§ **WORK ITEM**: Output the listing below verbatim, without images.
+===+
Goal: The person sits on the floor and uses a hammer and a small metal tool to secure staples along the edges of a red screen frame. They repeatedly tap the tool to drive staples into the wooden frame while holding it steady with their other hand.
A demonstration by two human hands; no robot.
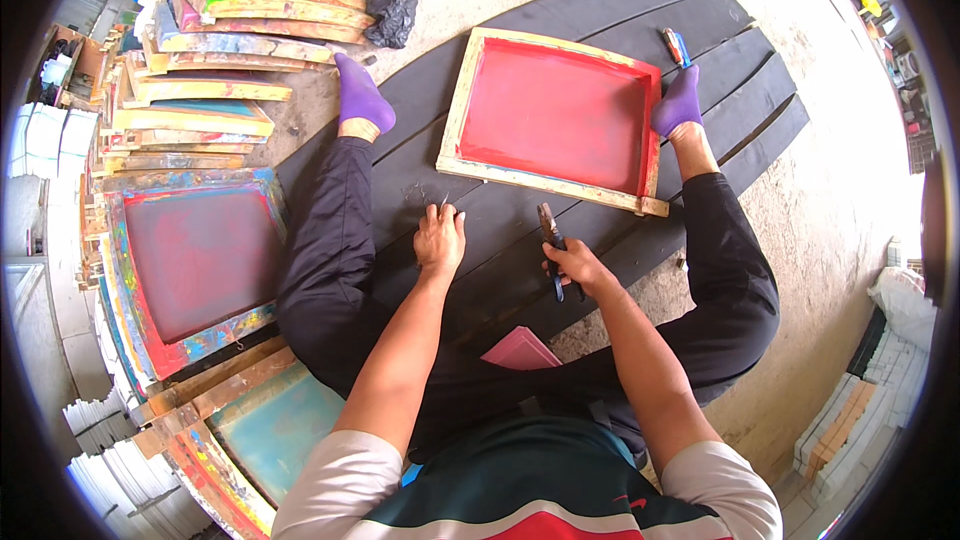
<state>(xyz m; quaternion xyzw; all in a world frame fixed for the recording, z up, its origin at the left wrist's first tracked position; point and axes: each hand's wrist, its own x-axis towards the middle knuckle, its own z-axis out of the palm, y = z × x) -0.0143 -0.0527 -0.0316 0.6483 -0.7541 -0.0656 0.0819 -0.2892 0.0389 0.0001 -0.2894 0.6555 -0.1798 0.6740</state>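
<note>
My right hand [580,265] is closed around the dark handles of a pair of pliers [550,227], whose jaws point away from me. My left hand [440,238] hovers at or just over the black boards [400,150], fingers bent together. A tiny pale bit shows at its fingertips, too small to name. Thin wire-like scraps [415,190] lie on the boards just beyond that hand. Between my feet rests a wooden-framed screen [560,115] with red mesh, its lower right corner showing a protruding strip of wood.
A tool with a blue and red handle [677,48] lies by my right foot. Stacks of paint-stained frames [200,265] stand along the left. A black plastic bag [390,12] sits at the far left. A pink flat piece [520,348] lies close to my lap.
</note>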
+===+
§ **EXERCISE RESULT**:
Goal: The person sits on the floor and uses a hammer and a small metal tool to secure staples along the edges of a red screen frame. They repeatedly tap the tool to drive staples into the wooden frame while holding it steady with their other hand.
A demonstration by two human hands; no robot.
<state>(xyz m; quaternion xyzw; all in a world frame fixed for the recording, z up, its origin at the left wrist's first tracked position; point and axes: each hand's wrist, its own x-axis towards the middle knuckle, its own z-axis out of the palm, y = z × x) -0.0143 -0.0527 -0.0316 0.6483 -0.7541 -0.0656 0.0819 -0.2892 0.0389 0.0001 -0.2894 0.6555 -0.1798 0.6740</state>
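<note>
My right hand [580,265] is closed around the dark handles of a pair of pliers [550,227], whose jaws point away from me. My left hand [440,238] hovers at or just over the black boards [400,150], fingers bent together. A tiny pale bit shows at its fingertips, too small to name. Thin wire-like scraps [415,190] lie on the boards just beyond that hand. Between my feet rests a wooden-framed screen [560,115] with red mesh, its lower right corner showing a protruding strip of wood.
A tool with a blue and red handle [677,48] lies by my right foot. Stacks of paint-stained frames [200,265] stand along the left. A black plastic bag [390,12] sits at the far left. A pink flat piece [520,348] lies close to my lap.
</note>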

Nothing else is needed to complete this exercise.